**HOW TO COMPLETE THIS TASK**
In the entries below, find each line with the word "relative" and pull it out.

(Beginning of EXERCISE INPUTS)

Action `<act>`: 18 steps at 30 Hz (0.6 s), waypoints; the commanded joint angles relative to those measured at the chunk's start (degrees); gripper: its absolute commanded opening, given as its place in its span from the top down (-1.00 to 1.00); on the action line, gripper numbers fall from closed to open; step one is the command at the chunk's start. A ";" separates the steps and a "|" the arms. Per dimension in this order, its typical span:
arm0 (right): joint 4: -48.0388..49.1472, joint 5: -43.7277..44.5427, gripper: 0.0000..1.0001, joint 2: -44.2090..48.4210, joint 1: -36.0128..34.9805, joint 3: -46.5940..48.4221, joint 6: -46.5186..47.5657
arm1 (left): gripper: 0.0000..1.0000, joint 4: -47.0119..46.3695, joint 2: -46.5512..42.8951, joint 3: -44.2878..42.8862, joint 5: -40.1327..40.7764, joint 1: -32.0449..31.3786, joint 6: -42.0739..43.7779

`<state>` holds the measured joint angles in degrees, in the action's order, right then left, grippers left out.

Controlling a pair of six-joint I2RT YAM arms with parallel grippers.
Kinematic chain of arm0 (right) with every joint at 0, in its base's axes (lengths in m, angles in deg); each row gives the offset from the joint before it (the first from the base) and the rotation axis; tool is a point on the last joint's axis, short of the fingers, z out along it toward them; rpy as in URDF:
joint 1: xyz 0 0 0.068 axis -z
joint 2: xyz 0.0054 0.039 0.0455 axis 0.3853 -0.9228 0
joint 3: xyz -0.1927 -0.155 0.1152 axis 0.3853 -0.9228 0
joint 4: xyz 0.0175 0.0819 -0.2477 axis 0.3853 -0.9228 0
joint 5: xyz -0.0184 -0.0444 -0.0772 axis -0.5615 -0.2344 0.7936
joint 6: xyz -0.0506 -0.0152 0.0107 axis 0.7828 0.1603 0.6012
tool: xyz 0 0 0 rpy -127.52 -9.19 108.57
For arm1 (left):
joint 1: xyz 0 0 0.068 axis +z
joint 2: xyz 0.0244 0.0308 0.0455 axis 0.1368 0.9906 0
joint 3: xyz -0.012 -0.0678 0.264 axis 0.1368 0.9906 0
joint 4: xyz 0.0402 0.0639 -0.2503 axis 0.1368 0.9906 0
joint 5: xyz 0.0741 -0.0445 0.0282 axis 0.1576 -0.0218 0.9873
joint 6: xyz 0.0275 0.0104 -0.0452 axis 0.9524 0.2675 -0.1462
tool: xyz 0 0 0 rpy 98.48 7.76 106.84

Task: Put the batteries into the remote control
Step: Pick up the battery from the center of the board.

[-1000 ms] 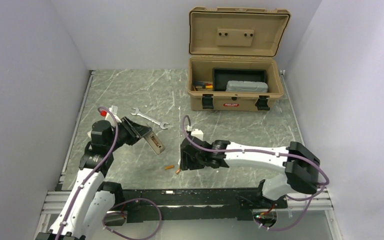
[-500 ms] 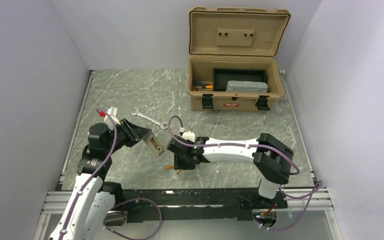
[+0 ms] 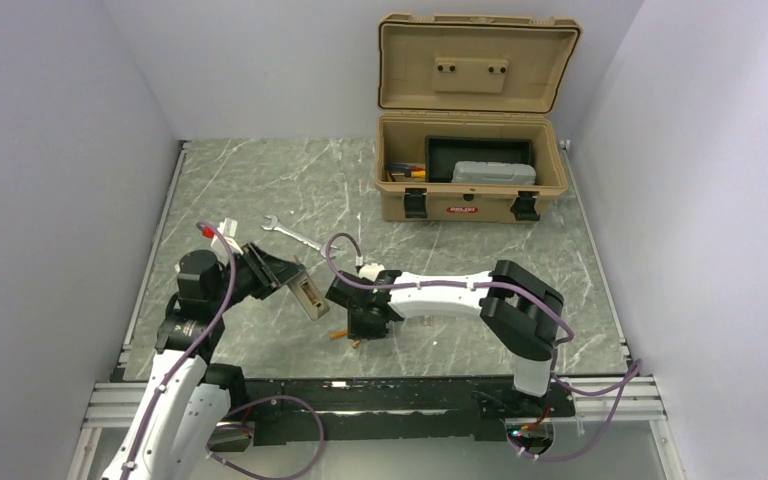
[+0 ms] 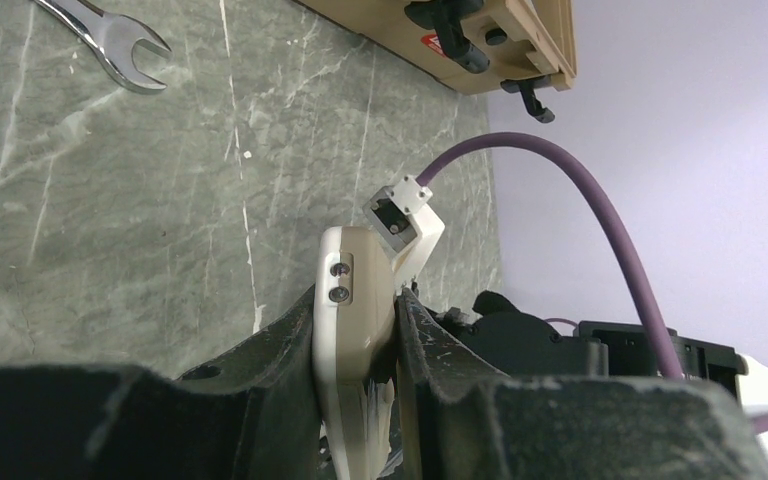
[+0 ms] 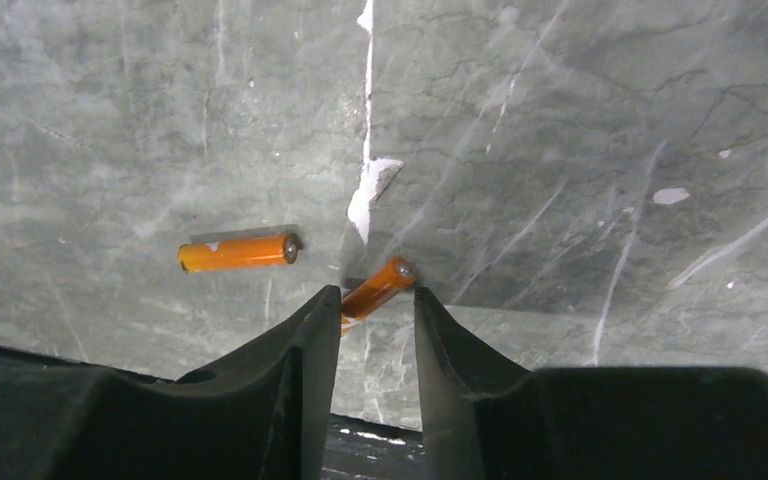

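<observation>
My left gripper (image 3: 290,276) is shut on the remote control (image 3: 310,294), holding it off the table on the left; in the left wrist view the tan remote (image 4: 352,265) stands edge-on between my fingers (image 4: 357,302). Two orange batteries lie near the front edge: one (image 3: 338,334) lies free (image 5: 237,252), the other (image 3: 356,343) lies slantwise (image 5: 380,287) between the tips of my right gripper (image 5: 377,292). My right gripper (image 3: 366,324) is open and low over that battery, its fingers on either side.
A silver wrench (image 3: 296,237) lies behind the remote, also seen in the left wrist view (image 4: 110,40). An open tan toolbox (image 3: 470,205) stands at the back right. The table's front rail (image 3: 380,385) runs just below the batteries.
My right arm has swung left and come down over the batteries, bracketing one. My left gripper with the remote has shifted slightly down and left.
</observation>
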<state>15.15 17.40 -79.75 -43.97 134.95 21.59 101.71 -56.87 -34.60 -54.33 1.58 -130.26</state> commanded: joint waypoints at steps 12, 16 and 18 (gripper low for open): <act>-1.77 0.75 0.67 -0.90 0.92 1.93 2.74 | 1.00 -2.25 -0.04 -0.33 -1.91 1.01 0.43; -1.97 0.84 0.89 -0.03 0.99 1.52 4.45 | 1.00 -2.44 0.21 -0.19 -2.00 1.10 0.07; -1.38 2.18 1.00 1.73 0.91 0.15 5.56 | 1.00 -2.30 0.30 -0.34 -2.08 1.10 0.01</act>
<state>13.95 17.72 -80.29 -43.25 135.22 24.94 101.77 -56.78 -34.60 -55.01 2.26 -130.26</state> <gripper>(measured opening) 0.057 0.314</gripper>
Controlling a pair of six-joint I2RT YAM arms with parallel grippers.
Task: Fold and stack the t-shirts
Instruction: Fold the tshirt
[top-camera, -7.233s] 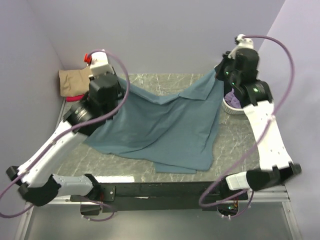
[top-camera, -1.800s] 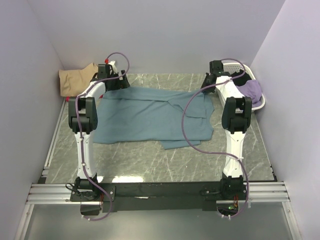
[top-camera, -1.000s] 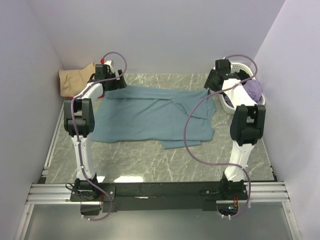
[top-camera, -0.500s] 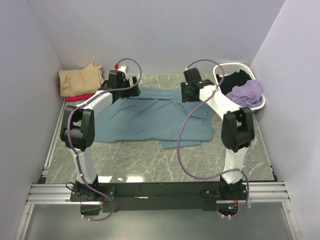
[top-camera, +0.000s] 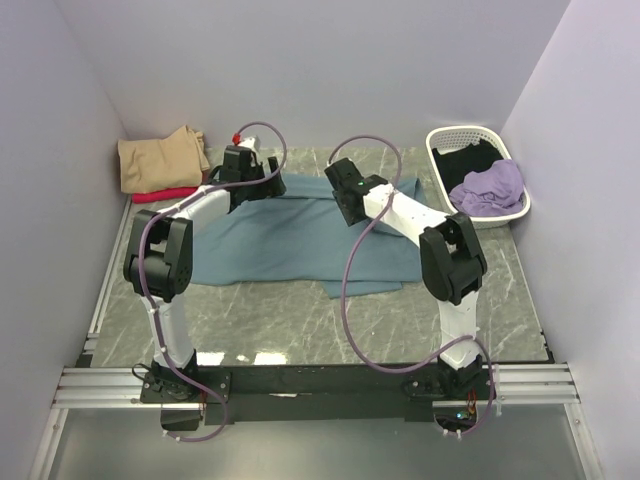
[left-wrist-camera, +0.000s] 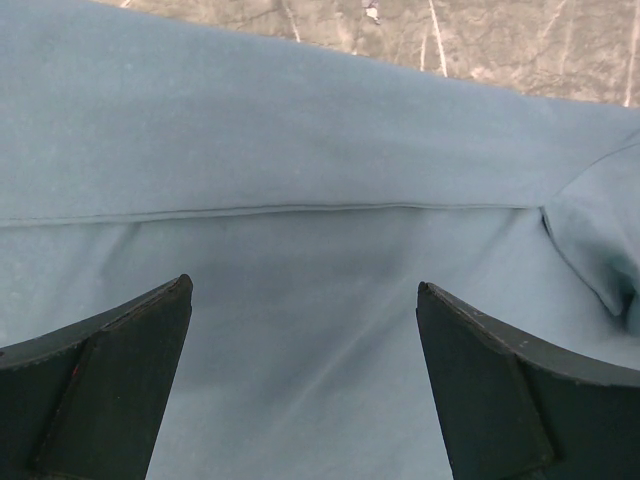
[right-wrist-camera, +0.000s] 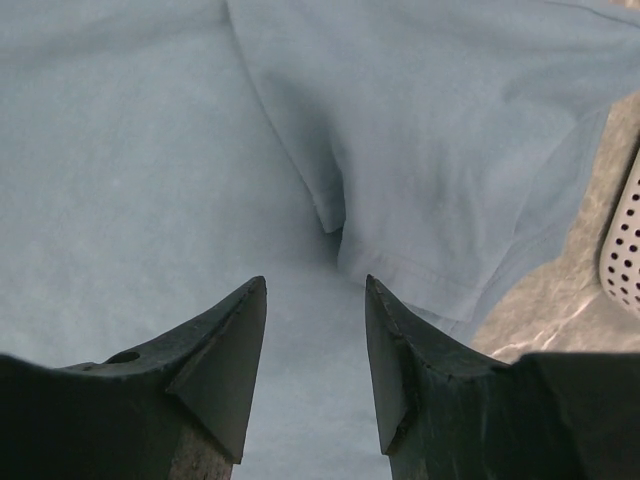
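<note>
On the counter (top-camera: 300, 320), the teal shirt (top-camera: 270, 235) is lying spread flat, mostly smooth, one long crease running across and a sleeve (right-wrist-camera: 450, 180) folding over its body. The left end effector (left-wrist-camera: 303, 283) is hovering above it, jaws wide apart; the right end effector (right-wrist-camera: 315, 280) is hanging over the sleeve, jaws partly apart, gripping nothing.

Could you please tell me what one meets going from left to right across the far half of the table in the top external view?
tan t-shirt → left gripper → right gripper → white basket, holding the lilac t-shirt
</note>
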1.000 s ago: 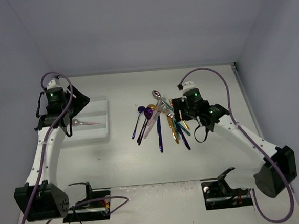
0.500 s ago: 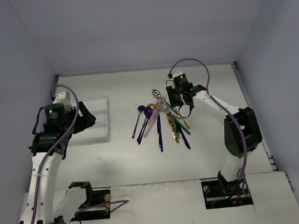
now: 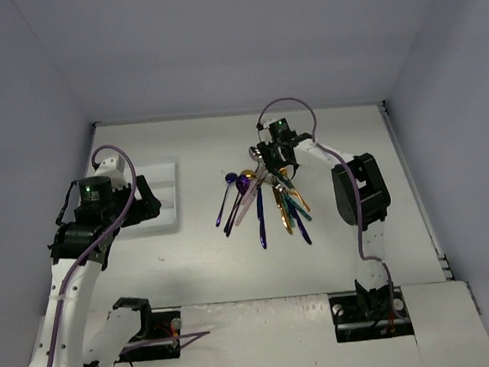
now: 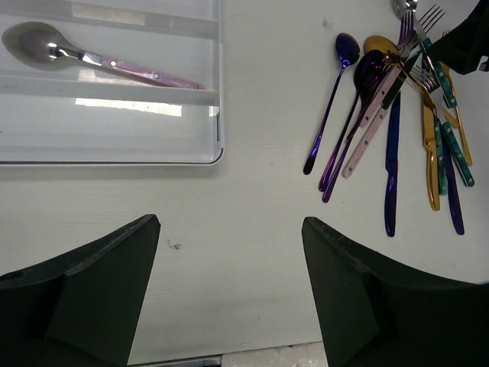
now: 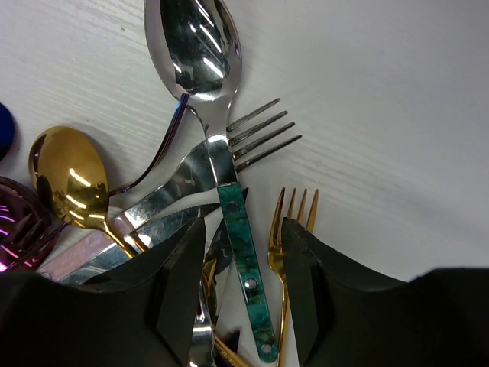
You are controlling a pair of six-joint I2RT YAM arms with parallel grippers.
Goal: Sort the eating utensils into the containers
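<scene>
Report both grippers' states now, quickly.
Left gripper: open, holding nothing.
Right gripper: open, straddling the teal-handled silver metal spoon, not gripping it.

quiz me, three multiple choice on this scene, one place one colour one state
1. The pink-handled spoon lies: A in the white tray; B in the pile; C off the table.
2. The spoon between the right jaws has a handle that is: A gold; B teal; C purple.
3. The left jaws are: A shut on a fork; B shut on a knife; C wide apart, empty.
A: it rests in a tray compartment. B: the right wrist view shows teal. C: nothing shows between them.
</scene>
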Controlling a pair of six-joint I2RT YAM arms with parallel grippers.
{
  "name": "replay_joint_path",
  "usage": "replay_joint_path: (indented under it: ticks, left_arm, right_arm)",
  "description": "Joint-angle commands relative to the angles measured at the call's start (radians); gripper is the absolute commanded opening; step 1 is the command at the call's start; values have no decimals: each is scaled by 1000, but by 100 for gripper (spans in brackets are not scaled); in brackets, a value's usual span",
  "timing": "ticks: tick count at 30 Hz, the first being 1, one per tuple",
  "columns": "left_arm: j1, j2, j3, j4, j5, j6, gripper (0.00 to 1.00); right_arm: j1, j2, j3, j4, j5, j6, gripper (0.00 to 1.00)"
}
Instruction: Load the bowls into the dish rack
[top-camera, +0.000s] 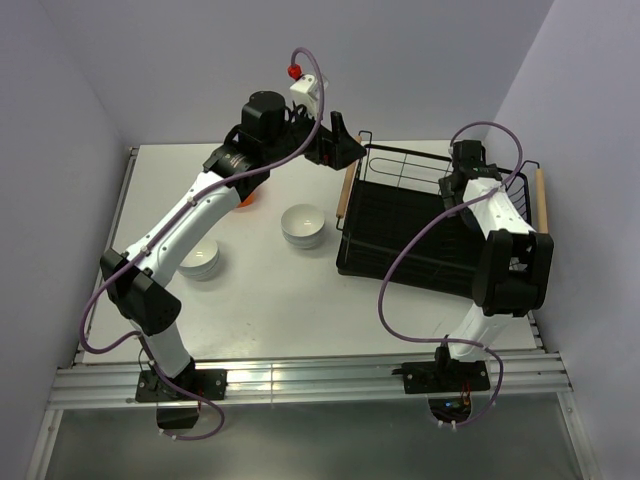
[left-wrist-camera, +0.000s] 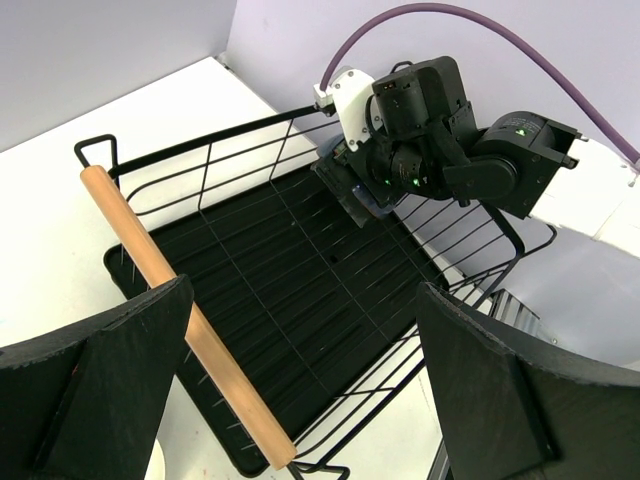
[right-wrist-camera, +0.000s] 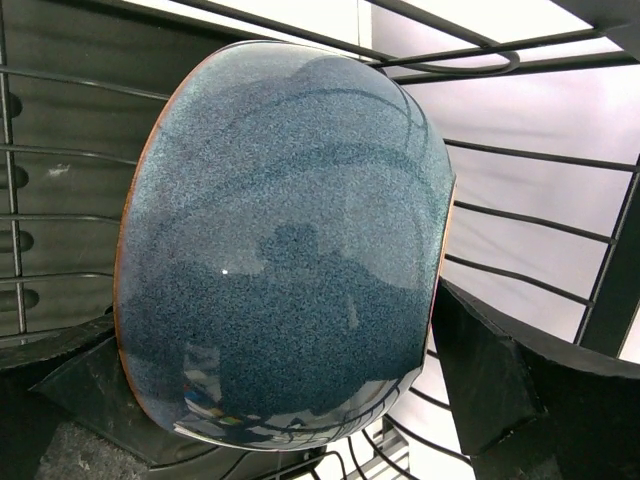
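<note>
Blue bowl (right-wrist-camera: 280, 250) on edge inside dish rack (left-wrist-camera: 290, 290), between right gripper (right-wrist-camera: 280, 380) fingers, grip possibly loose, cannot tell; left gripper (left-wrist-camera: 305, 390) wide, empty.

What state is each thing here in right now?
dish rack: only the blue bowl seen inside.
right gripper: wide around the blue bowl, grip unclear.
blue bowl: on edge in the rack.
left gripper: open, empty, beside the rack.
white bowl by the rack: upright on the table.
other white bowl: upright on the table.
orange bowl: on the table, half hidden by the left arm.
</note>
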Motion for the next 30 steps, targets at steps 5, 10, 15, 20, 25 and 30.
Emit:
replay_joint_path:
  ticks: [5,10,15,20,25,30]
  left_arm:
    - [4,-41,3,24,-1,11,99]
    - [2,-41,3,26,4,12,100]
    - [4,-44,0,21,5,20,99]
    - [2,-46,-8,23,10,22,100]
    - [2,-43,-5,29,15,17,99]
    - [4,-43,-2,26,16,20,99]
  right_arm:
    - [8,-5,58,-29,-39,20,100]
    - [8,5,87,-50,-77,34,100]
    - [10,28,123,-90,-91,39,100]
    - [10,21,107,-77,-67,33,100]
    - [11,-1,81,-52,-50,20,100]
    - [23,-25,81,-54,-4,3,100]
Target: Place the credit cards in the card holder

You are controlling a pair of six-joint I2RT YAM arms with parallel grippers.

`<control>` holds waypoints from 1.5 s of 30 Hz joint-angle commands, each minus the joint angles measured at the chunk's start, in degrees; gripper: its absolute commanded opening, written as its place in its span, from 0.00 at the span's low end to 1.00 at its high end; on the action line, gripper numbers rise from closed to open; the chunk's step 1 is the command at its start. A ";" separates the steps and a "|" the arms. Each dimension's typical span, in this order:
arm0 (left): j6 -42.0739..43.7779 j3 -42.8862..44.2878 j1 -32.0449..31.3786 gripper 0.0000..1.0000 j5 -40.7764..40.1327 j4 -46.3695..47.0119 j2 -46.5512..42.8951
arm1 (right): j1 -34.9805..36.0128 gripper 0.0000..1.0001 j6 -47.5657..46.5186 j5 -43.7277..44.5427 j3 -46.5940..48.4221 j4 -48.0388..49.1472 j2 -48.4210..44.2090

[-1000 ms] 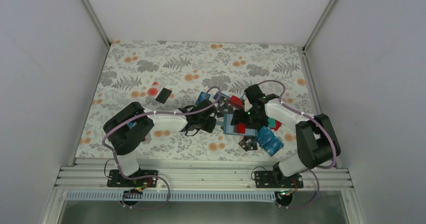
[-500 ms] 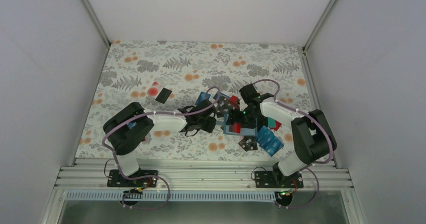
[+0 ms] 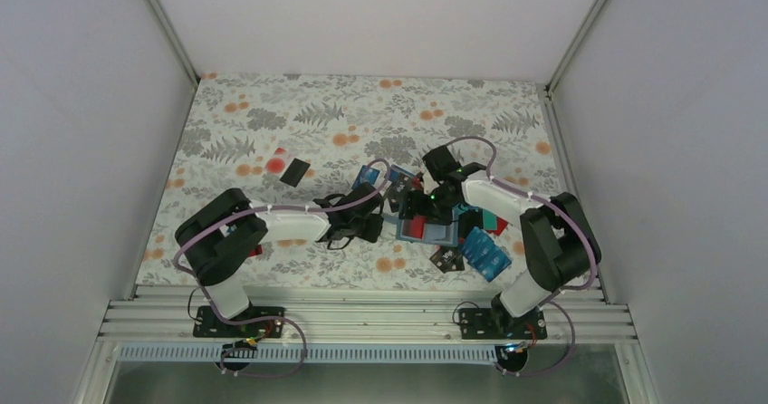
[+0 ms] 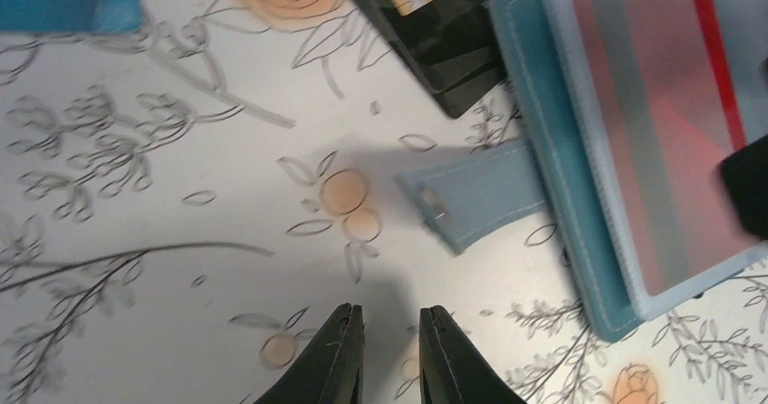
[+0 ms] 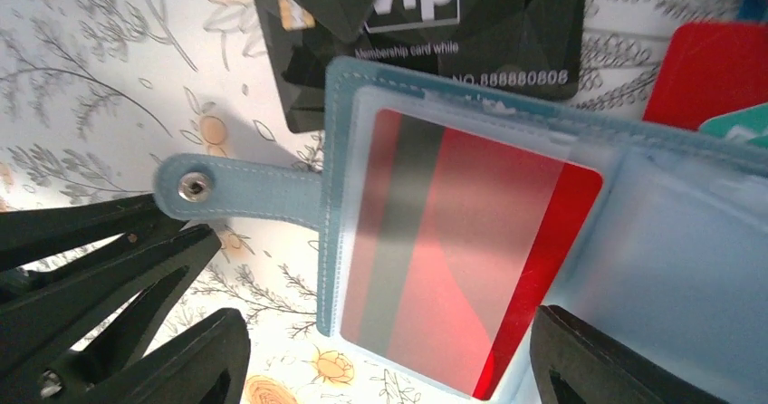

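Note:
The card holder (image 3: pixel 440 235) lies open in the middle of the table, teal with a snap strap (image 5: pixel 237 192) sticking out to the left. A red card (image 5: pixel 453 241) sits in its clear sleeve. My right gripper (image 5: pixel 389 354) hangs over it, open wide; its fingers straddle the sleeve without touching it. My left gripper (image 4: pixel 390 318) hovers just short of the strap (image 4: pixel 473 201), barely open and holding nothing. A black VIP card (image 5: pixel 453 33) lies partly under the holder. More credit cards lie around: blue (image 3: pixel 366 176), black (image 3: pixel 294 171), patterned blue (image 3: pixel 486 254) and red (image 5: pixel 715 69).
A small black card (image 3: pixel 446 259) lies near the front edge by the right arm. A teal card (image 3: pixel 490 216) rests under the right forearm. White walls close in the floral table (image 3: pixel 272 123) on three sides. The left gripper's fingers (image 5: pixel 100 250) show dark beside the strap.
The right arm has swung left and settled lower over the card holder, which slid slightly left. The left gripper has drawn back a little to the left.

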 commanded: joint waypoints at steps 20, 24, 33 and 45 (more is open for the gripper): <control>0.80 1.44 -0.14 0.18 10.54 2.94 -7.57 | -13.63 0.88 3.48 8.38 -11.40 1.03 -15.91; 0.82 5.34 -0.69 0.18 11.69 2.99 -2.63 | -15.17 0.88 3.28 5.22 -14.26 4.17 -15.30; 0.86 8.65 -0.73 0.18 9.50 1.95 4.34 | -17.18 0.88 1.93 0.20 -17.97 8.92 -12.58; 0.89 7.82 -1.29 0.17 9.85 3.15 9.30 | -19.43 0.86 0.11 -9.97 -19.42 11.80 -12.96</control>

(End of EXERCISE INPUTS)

**RESPONSE BELOW**
Action `<act>`: 18 steps at 30 Hz (0.6 s), waypoints; the commanded joint angles relative to those measured at the chunk's start (degrees); gripper: its absolute commanded opening, given as its place in its span from the top down (-1.00 to 1.00); on the action line, gripper numbers fall from closed to open; step one is the command at the chunk's start. A ";" separates the steps and a "|" the arms. Per dimension in this order, its typical span:
  "description": "Joint-angle commands relative to the angles measured at the call's start (radians); gripper is the absolute commanded opening; step 1 is the command at the call's start; values have no decimals: each is scaled by 1000, but by 100 for gripper (spans in brackets are not scaled); in brackets, a value's usual span",

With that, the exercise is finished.